6 6 To date, no published data exists demonstrating that any course of training and/or experience leading into the practice of emergency medicine is better than any other. Therefore, any suggestion that experience is not and should not be an alternative to education is based strictly on opinion, not fact. Any belief that all of ABEM or AOBEM physicians who are board certified are residency trained in emergency medicine is not accurate. Approximately one half of all ABEM and AOBEM certified emergency physicians have not actually completed an emergency medicine residency. Thus, residency training in emergency medicine alone would not appear to be the only standard in the United States for board certification in Emergency Medicine.

7 7 In reality, there are a limited number of ACGME Emergency Medicine residency programs and positions, thus creating a shortage of available experienced and well qualified Emergency Medicine physicians. Over the last two decades, in order to fill the need, ABPS has successfully provided an established and bona fide pathway to board certification in Emergency Medicine. Patients and hospitals deserve physicians who are experienced, knowledgeable, and competent.

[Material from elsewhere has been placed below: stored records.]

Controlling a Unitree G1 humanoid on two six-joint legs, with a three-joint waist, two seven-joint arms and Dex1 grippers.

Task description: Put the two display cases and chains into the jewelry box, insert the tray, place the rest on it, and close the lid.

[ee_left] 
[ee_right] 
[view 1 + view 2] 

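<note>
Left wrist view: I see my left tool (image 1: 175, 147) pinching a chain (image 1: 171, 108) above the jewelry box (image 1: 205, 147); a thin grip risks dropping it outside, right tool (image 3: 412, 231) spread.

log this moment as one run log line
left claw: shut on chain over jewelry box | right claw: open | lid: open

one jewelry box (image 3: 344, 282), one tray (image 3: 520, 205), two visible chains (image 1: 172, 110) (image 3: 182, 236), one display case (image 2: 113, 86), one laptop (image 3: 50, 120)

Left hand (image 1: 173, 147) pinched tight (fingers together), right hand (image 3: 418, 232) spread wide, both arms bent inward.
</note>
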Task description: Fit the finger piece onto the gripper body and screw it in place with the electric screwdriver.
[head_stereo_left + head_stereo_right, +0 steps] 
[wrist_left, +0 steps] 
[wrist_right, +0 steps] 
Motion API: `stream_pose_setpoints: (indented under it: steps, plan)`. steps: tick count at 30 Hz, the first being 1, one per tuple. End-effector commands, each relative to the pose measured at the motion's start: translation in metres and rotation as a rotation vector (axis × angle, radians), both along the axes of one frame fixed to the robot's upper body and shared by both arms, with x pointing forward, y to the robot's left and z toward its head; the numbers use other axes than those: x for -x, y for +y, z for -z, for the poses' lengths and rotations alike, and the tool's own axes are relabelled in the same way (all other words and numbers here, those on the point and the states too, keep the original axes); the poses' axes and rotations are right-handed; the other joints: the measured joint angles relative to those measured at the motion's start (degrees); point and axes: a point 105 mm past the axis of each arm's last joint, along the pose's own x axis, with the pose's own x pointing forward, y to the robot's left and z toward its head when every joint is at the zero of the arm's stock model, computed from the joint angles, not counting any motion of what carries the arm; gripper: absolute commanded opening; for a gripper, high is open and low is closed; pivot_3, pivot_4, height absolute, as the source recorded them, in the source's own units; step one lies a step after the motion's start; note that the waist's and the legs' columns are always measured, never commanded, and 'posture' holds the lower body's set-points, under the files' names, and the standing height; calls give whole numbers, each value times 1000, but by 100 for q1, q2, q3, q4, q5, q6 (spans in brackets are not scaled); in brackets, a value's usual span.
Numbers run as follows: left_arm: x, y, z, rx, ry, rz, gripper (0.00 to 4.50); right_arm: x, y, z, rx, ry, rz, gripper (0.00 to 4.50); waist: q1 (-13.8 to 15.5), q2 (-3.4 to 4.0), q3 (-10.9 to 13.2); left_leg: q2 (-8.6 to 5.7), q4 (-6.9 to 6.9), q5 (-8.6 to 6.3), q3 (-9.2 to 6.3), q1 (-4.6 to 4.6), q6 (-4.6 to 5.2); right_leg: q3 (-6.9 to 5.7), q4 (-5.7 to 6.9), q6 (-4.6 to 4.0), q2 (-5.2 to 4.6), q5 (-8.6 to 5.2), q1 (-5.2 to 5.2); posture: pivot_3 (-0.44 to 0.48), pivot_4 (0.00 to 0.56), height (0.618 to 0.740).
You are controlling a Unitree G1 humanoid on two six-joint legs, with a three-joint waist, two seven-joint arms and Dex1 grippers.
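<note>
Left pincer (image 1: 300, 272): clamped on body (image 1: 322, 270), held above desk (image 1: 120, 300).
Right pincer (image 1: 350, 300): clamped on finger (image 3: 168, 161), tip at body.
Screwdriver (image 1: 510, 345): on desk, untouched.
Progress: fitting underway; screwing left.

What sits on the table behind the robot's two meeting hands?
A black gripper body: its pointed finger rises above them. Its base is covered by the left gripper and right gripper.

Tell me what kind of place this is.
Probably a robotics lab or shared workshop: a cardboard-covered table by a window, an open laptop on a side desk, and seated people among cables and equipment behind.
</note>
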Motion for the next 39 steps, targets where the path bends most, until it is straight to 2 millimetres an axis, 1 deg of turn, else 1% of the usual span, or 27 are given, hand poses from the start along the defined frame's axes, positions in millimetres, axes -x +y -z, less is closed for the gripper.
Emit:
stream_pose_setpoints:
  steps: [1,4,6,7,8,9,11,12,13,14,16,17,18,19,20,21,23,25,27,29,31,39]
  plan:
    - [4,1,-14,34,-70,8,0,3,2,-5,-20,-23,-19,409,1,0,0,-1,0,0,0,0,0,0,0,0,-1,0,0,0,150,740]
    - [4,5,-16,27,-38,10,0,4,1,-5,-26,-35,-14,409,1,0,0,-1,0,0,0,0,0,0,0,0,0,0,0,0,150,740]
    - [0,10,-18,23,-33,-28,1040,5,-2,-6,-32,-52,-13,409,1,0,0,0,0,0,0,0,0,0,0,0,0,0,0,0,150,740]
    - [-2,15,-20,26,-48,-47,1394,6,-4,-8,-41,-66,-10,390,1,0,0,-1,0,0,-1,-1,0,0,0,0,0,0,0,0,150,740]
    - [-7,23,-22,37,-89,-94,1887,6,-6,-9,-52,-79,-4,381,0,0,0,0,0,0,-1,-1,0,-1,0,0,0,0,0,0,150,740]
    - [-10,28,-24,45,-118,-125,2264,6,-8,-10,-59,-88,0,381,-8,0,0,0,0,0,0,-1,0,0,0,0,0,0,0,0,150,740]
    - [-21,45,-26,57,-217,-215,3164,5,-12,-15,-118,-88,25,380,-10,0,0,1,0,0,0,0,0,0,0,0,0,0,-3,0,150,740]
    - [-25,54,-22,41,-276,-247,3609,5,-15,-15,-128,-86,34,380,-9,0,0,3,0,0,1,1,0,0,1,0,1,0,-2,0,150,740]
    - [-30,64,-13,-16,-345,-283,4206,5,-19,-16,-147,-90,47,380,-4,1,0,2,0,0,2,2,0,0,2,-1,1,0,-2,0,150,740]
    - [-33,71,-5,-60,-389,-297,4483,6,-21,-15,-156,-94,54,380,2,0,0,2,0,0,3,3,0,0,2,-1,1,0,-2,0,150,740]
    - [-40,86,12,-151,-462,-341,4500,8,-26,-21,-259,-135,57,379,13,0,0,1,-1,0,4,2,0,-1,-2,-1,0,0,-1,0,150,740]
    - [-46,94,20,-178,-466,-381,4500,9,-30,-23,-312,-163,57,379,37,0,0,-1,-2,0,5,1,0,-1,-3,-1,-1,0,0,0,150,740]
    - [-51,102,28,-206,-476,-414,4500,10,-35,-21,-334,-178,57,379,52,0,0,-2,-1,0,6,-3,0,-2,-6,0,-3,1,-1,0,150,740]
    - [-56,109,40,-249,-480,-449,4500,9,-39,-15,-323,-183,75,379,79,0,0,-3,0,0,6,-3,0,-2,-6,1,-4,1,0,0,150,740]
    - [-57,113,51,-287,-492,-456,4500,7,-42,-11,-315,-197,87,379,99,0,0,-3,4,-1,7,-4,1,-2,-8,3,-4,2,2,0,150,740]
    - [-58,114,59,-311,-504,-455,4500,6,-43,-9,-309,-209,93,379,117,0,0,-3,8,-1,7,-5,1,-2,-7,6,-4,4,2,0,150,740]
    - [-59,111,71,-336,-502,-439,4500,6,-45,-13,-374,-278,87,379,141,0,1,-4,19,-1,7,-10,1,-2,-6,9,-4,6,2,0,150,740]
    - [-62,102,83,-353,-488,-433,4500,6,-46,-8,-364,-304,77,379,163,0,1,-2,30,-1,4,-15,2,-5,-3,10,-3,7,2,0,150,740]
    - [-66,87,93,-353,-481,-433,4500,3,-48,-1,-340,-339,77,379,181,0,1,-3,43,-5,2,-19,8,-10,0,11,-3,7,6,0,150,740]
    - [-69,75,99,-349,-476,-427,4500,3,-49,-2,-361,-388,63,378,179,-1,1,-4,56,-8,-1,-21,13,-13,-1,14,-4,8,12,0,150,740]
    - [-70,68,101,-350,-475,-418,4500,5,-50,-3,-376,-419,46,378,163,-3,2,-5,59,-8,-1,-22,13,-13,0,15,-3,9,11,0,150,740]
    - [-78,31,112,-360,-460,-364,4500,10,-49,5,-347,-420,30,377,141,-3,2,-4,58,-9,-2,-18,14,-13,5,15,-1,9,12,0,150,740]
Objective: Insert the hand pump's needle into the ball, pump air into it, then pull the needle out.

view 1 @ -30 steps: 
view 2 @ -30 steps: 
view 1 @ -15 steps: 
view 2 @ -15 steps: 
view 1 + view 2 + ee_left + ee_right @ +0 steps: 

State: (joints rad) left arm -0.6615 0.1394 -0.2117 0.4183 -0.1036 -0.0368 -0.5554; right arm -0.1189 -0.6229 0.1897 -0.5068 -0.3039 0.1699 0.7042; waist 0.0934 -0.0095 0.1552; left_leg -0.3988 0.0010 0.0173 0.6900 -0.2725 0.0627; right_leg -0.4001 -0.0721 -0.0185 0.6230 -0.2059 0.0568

8 8 Of the 39,061 emergency medicine specialists currently in practice in the United States only 54.6% are residency trained in emergency medicine 1. Manpower studies from leading research institutions, such as Harvard, state that it is highly unlikely that there will be sufficient numbers of EM residency trained physicians to staff all US EDs at least until 2038, or possibly, ever. They state that “the need for Emergency services is large and growing; even if existing programs graduated more physicians there is little reason to think more of these graduates would move to rural areas. 2  1. Ginde AA, Sullivan AF, Camargo CA. National Study of the Emergency Physician Workforce, 2008 Ann Emerg Med. 2009;54:3490359. 2. Camargo CA, Ginde AA, Siger AH, et al. Assessment of emergency workforce needs in the US 2005. Acad Emerg Med 2008 15(12):1317-20.`

9 9 We understand and respect the Board’s efforts to protect the public. We share the Board’s concern. To this end, we respectfully request that ABPS be recognized by the Board and listed as a named organization in paragraph Aa of the proposed rule. Alternatively, we would respectfully request that the language of Ab.5 be clarified so that it is clear that ABPS satisfies the Board’s requirements for board certification as we believe to be the case.